Caractéristiques socioéconomiques et démographiques des ménages

Le tableau 1 présente des descriptions des variables utilisées dans l’analyse des données empiriques. L’analyse montre que l'agriculture occupe la majorité (96,80%) des échantillons enquêtés et 73 % des ménages ont adopté la nouvelle technologie agricole face au climat. Plus de la moitié (60,15%) des ménages échantillonné vivaient au-dessous du seuil de pauvreté, et l’insécurité alimentaire touche 76,58% des ménages qui dépensent respectivement en moyenne 654 645, 3 F CFA et 107 728,1 F CFA dans la consommation non alimentaire et alimentaire des ménages par habitant. Ces résultats sont similaires à une proportion de 32% des ménages en insécurité alimentaire pour un quintile d’indice du bien-être économique selon, l’enquête nationale sur la sécurité alimentaire et nutritionnelle au Mali en 2020.

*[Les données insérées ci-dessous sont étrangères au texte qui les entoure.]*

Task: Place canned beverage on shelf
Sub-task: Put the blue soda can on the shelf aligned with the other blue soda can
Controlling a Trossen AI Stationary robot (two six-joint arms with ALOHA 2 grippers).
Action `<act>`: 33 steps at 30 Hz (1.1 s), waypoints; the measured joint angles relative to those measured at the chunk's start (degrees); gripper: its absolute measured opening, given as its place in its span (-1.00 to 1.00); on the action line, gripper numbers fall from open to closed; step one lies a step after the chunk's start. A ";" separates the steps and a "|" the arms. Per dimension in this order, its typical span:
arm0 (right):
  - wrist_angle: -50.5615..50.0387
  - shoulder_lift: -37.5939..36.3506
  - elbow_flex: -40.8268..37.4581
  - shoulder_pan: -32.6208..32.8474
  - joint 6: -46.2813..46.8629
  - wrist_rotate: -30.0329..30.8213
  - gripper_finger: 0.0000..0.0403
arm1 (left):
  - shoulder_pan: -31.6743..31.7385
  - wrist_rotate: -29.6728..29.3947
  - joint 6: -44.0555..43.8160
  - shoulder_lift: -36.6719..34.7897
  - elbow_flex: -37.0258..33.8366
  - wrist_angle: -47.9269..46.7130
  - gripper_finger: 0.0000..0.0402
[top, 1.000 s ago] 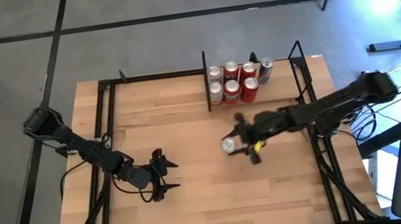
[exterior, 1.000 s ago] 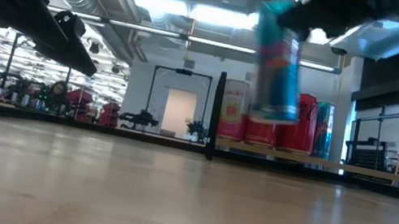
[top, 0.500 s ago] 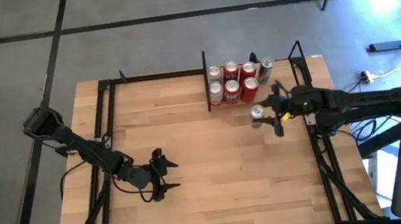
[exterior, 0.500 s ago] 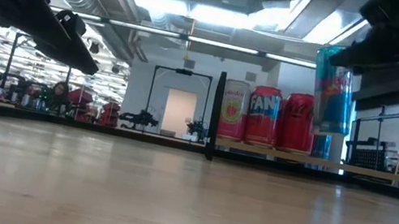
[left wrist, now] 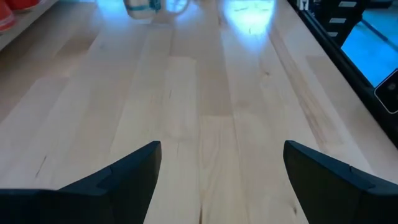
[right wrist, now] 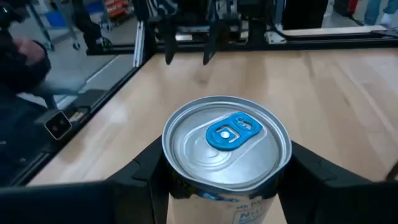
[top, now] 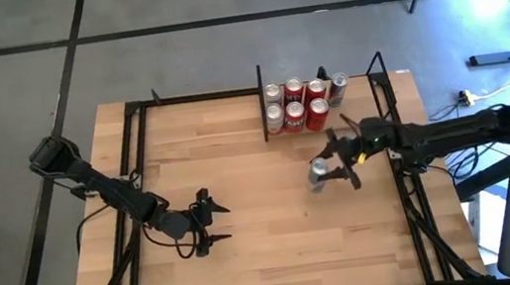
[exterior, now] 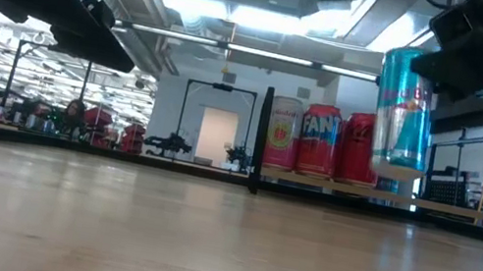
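Note:
A teal canned beverage (top: 318, 171) with a blue pull tab (right wrist: 231, 132) hangs upright above the table (exterior: 404, 109), in front of the shelf. My right gripper (top: 331, 164) is shut on it, reaching in from the table's right. The shelf (top: 264, 113) is the bay at the far edge behind a black divider plate. Several cans (top: 295, 105) stand on its wood floor. My left gripper (top: 214, 222) hovers open over the left half of the table, with nothing between its fingers (left wrist: 127, 174). My right gripper pinches the can's side wall just under the top rim (right wrist: 168, 165), one finger (right wrist: 140, 174) on each side. The fingers come nearly level from the table's right side. The can stands upright in the hold, its bottom (exterior: 395, 169) lifted clear of the table.
Red cans (exterior: 320, 140) fill the shelf's left part beside the divider (exterior: 261, 139), and a slim can (top: 337, 87) stands at its right. Black frame rails (top: 408, 191) run along the table's sides. Bare wood (top: 254, 203) lies between the two grippers.
My right gripper has carried the can from the table's middle toward the right and far side, up to the shelf's front, then come back a little toward the near edge. The can, tilted at first, now hangs upright. The gripper has stayed shut on it.

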 joint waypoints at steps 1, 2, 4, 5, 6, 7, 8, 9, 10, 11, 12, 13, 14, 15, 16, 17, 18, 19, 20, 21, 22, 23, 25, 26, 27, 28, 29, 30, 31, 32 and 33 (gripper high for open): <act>1.04 1.79 0.05 0.91 -0.04 0.88 -0.02 | 0.00 0.02 0.01 0.00 0.00 0.05 0.60; 1.75 3.73 0.03 1.78 -0.03 1.48 -0.02 | 0.00 0.02 0.02 0.00 0.00 0.02 0.60; 3.33 7.28 -0.23 3.14 -0.04 2.30 -0.02 | 0.00 0.01 0.05 0.00 0.00 -0.01 0.60; 4.97 8.76 -0.23 3.66 -0.09 2.46 -0.02 | 0.00 0.00 0.05 0.01 0.00 -0.02 0.60; 6.88 10.00 -0.12 3.96 -0.07 2.55 -0.02 | 0.00 -0.03 0.07 0.00 0.00 -0.01 0.60; 8.10 11.05 0.02 4.02 -0.06 2.94 -0.02 | 0.00 -0.04 0.07 -0.01 0.00 -0.03 0.60; 8.96 12.11 0.02 4.00 -0.05 3.54 -0.02 | 0.00 -0.04 0.07 -0.01 0.00 -0.03 0.60; 9.50 13.18 0.02 3.98 -0.02 4.10 -0.02 | 0.00 -0.04 0.07 -0.01 0.00 -0.03 0.60; 9.80 14.20 0.00 3.98 0.00 4.51 -0.02 | 0.00 -0.04 0.06 -0.01 0.00 -0.06 0.60; 9.90 14.86 -0.06 3.97 0.00 4.55 -0.02 | 0.00 -0.04 0.07 -0.01 0.00 -0.07 0.60; 10.40 15.36 -0.09 3.90 0.00 4.71 -0.02 | 0.00 -0.04 0.05 -0.01 0.00 -0.06 0.60; 11.12 15.72 -0.08 3.92 0.02 4.82 -0.02 | 0.00 -0.04 0.07 0.00 0.00 -0.09 0.60; 11.40 16.11 -0.01 3.92 0.03 5.05 -0.02 | 0.00 -0.04 0.06 -0.01 0.00 -0.13 0.60; 11.36 16.52 -0.01 3.94 0.10 5.43 -0.02 | 0.00 -0.04 0.06 -0.01 0.00 -0.13 0.60; 11.11 16.96 -0.01 3.94 0.28 5.44 -0.02 | 0.00 -0.04 0.07 -0.01 0.00 -0.14 0.60; 10.83 17.37 -0.02 3.94 0.37 5.44 -0.02 | 0.00 -0.04 0.07 -0.01 0.00 -0.16 0.60; 10.82 17.50 -0.03 3.94 0.58 5.47 -0.02 | 0.00 -0.07 0.07 -0.01 0.00 -0.14 0.60; 10.97 17.50 -0.03 3.94 0.60 5.50 -0.02 | 0.00 -0.07 0.07 -0.01 0.00 -0.14 0.60; 11.14 17.52 -0.03 3.94 0.91 5.52 -0.02 | 0.00 -0.02 0.07 -0.01 0.00 -0.15 0.60; 11.09 17.56 -0.03 3.96 1.77 5.91 -0.02 | 0.00 0.25 0.04 -0.01 0.00 -0.15 0.60; 10.90 17.56 -0.03 3.98 2.69 6.78 -0.02 | 0.00 0.94 0.04 -0.01 0.00 -0.14 0.60; 10.92 17.56 -0.03 3.98 3.02 7.38 -0.02 | 0.01 1.43 0.04 -0.01 0.00 -0.14 0.60; 10.91 17.56 -0.03 3.96 3.25 8.00 0.14 | 0.00 1.95 0.04 -0.01 0.00 -0.14 0.60; 10.90 17.56 -0.03 3.97 3.26 8.02 0.24 | 0.00 1.97 0.04 -0.01 0.00 -0.14 0.60; 10.94 17.56 -0.03 3.96 3.41 7.98 0.35 | 0.00 1.97 0.04 -0.01 0.00 -0.16 0.60; 11.28 17.56 -0.01 3.97 3.68 7.98 0.46 | 0.02 1.97 0.02 -0.01 0.00 -0.14 0.60; 11.35 17.52 -0.01 3.98 4.06 7.94 0.56 | 0.01 1.97 0.02 -0.01 0.00 -0.14 0.60; 11.31 17.52 -0.01 3.98 4.34 7.94 0.64 | 0.02 1.97 0.03 -0.01 0.00 -0.14 0.60; 11.18 17.54 -0.01 3.98 4.50 7.94 0.71 | 0.01 1.99 0.03 -0.01 0.00 -0.16 0.60; 11.14 17.54 -0.01 3.98 4.50 7.88 0.77 | 0.01 2.01 0.02 -0.01 0.00 -0.15 0.60; 11.16 17.47 0.01 3.97 4.68 7.87 0.82 | 0.00 2.03 0.02 -0.01 0.00 -0.14 0.60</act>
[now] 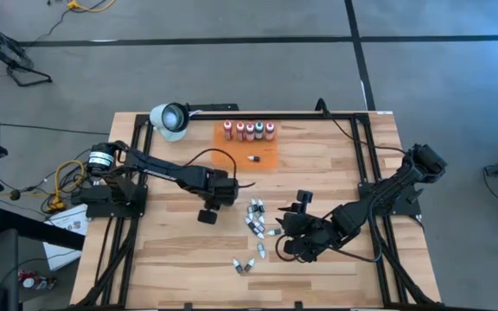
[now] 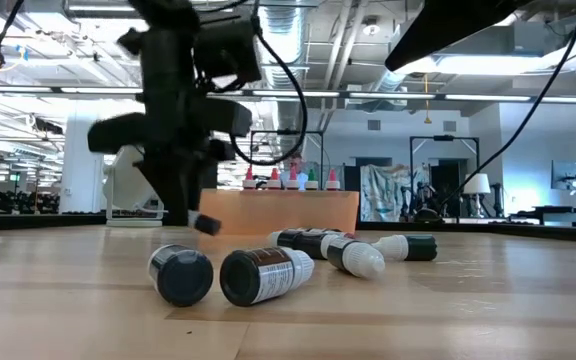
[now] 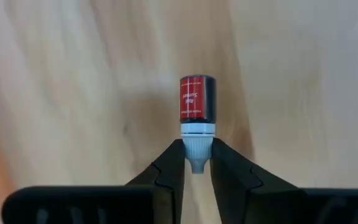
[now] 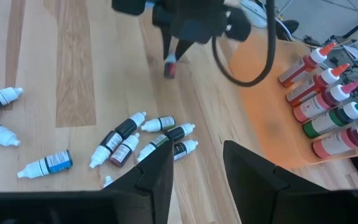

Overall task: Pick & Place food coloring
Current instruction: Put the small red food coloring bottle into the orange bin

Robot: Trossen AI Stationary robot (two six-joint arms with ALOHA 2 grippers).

L’âge moyen des agriculteurs est 56,40 ans et seulement 0,31% sont célibataires (non mariés) et chaque ménage compte en moyenne 14 personnes, dont la majorité (99,19%) sont des hommes. Ceux-ci montrent que les agriculteurs échantillonnés sont des adultes (âge est inférieur ou égale 56,40 ans) et principalement dirigés par les hommes (99,19% contre 0,81% femme), le rapport de masculinité est alors supérieur au seuil de 98 hommes pour 100 femmes de l’enquête modulaire et permanente auprès des ménages (EMOP) de 2011 au Mali. Le nombre d’année de scolarité est relativement faible 6,88 ans contre 61,37 % non alphabétisés (‘ni lire ni écrire). Ce taux non alphabétisé est relativement similaire à 69,24% évalué par l’UNESCO en 2020 au Mali.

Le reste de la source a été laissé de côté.